From the listing below, extract every line containing "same".

============

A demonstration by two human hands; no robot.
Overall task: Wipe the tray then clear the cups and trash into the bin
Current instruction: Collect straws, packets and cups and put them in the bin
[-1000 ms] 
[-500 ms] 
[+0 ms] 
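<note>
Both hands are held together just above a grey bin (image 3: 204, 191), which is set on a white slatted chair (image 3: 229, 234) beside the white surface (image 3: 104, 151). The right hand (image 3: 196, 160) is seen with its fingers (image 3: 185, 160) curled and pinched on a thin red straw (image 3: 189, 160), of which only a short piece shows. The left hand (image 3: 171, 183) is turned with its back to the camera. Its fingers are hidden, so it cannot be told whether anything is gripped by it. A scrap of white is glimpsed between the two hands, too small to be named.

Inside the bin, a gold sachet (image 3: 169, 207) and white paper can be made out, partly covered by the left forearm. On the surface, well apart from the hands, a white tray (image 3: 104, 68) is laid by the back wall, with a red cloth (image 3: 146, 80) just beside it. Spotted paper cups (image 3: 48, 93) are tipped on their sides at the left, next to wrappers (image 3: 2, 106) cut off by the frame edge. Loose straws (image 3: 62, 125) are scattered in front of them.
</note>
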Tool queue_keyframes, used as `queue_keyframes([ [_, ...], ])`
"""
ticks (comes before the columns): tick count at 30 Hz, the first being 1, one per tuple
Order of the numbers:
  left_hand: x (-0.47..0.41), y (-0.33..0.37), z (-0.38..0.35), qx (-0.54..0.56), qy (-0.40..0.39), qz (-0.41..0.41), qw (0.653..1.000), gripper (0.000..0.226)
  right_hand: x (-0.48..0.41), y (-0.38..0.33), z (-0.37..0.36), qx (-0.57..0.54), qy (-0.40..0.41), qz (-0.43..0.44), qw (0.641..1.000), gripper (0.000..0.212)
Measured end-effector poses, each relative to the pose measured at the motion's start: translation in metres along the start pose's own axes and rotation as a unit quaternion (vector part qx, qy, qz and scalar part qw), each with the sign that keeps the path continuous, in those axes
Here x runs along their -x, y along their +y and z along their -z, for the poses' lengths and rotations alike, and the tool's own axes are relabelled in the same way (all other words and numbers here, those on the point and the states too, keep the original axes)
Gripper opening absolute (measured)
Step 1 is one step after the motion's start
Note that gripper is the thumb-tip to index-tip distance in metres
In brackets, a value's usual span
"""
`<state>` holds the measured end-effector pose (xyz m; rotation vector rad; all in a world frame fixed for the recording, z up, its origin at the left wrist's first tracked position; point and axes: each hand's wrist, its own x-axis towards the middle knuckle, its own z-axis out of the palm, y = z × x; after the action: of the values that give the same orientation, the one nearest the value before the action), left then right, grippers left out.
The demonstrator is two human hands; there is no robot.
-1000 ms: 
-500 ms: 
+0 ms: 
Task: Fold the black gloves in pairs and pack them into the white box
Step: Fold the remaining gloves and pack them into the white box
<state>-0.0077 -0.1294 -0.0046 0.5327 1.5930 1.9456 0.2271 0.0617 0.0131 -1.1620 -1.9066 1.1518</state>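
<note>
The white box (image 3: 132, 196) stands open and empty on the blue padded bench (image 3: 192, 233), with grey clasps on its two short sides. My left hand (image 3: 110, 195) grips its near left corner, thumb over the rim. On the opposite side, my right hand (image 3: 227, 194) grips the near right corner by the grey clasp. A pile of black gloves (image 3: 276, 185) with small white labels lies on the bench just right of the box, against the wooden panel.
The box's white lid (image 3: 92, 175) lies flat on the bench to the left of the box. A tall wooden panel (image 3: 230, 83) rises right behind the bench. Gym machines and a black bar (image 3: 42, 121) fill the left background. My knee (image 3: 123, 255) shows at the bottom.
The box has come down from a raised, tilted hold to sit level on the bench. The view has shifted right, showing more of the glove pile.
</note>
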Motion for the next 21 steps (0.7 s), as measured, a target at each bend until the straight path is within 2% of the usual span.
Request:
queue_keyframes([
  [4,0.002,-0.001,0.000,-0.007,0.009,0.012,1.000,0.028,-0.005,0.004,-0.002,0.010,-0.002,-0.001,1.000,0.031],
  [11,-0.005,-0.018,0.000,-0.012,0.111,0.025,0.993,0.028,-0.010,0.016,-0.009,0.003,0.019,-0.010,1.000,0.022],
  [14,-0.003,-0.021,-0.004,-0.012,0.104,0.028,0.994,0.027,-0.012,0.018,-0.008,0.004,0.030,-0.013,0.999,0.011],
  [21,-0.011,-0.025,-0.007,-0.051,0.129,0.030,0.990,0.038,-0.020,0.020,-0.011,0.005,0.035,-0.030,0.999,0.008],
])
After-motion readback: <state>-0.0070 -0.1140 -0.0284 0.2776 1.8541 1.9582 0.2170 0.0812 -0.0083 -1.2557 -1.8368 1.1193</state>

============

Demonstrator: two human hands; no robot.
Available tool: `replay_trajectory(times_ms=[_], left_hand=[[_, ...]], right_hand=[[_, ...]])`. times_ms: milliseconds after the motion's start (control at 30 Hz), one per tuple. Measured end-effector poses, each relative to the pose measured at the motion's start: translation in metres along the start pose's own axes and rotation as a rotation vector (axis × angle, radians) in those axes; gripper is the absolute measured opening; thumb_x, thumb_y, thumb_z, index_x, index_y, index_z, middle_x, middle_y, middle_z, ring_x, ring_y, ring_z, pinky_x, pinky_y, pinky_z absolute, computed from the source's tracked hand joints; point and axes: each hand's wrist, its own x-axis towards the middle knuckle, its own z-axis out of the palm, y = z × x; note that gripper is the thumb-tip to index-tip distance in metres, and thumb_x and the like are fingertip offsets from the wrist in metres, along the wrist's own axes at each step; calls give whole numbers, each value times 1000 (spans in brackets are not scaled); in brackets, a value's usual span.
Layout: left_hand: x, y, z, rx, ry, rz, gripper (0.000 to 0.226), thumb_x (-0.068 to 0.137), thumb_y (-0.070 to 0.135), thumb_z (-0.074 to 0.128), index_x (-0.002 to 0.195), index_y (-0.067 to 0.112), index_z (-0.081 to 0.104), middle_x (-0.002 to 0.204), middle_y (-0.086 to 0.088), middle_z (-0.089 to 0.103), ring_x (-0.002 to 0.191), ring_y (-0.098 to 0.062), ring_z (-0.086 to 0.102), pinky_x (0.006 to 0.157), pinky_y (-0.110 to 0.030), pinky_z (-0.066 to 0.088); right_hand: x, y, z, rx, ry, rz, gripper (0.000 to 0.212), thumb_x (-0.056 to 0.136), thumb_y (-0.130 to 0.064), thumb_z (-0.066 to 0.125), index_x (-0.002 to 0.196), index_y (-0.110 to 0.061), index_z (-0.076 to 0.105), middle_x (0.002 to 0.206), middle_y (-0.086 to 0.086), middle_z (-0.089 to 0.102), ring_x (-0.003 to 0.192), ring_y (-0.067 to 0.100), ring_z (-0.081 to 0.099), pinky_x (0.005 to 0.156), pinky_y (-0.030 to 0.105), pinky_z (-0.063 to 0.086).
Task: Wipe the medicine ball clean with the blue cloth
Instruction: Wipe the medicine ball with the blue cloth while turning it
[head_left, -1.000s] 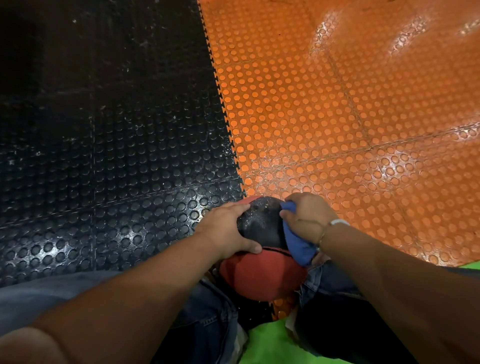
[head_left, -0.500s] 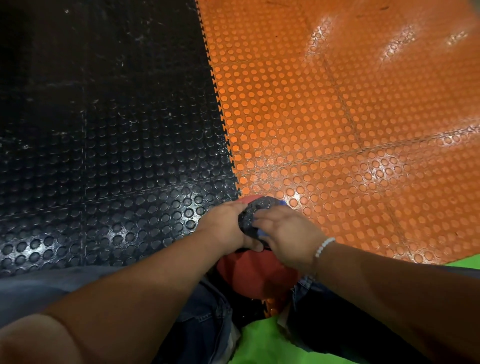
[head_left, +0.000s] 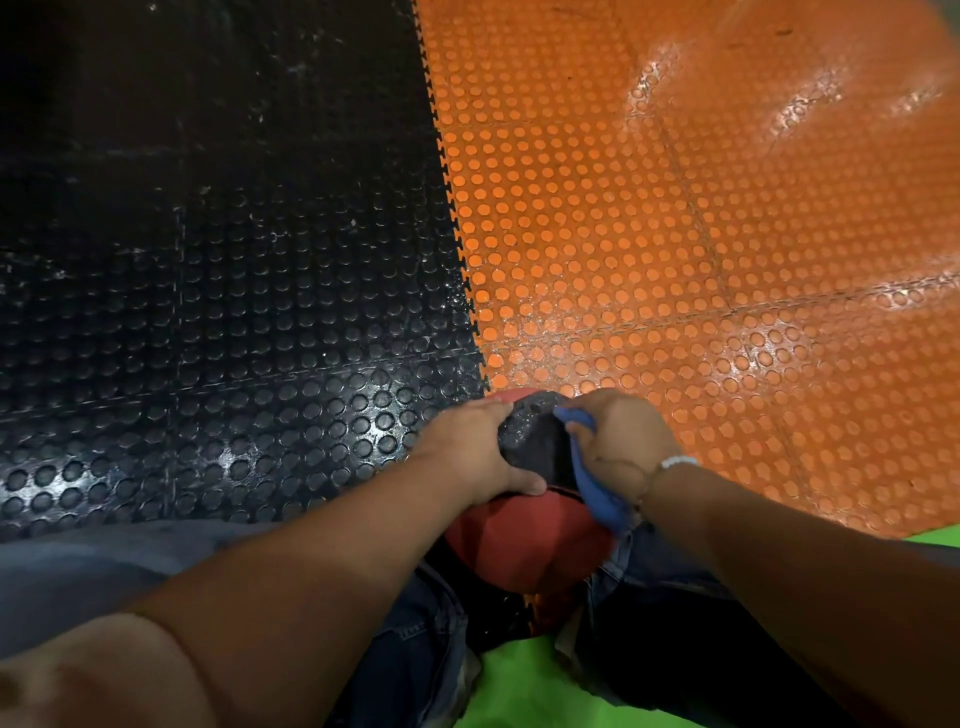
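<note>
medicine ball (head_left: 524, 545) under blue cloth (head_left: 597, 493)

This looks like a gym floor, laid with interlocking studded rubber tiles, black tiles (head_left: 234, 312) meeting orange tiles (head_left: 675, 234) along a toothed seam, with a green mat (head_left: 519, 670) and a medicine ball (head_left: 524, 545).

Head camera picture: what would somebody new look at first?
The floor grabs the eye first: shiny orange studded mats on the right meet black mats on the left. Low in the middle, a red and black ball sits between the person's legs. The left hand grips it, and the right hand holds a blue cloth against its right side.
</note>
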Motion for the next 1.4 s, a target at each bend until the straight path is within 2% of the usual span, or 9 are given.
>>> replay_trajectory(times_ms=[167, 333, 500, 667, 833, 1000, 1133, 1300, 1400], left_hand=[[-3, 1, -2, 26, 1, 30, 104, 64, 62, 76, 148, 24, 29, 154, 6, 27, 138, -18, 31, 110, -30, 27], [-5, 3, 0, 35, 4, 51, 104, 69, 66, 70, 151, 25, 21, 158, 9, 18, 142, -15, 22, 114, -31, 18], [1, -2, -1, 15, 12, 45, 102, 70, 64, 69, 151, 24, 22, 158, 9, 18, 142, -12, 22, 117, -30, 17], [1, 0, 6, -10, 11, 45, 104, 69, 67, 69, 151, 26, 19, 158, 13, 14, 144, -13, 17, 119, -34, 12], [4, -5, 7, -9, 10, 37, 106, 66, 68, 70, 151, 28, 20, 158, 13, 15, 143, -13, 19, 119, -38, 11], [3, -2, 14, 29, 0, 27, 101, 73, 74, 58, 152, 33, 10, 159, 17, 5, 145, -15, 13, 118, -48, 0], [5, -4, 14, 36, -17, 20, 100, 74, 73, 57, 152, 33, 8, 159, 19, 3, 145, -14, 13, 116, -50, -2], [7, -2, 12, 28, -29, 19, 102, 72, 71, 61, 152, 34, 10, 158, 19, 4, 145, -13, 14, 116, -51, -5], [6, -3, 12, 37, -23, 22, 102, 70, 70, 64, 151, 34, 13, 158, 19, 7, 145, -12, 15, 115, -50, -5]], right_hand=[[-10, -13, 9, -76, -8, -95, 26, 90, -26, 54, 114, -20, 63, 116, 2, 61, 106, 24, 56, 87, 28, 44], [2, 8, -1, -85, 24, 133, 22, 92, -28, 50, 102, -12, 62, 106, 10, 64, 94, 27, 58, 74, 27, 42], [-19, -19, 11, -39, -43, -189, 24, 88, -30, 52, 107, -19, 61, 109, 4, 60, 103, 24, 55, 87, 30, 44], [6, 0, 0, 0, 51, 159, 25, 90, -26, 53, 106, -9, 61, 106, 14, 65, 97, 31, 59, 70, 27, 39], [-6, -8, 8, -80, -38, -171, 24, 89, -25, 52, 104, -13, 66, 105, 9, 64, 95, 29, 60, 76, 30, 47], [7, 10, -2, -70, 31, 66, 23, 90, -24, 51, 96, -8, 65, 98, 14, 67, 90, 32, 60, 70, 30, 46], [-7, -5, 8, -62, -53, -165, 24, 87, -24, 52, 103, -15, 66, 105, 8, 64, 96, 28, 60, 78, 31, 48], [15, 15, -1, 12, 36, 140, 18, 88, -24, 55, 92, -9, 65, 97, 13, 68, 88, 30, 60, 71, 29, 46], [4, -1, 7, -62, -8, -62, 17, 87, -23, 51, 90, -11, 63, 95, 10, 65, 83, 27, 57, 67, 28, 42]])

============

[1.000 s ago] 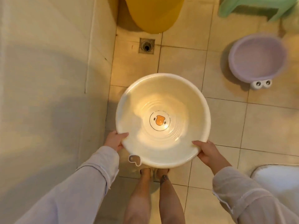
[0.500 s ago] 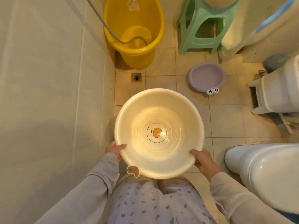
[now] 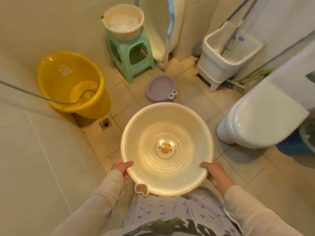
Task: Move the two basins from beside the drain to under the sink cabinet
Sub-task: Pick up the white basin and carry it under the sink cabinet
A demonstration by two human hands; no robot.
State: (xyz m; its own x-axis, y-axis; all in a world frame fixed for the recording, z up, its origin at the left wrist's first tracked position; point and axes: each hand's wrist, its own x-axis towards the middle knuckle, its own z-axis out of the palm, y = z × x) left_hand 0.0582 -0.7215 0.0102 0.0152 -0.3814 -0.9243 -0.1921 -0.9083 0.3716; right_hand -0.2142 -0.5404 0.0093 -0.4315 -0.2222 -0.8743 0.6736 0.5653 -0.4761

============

Task output –
Here x runs along their -x, y along their +y and z along their -z, for the poses' lengths and rotations alike, and the tool's own axes are relabelled in the same way (all other words and numbers here, those on the point and the states too, keep the original axes)
`<state>` holds the measured end-effector pose (xyz m; rotation vector rad; all in a world frame fixed for the recording, z up, its origin at the left wrist's first tracked position; point and axes: each hand's wrist, its own x-axis towards the middle knuckle, its own z-axis out of the palm, y = z × x; after the action: of the values that give the same orientation, the one nearest the value before the action), left then right, grippers left out.

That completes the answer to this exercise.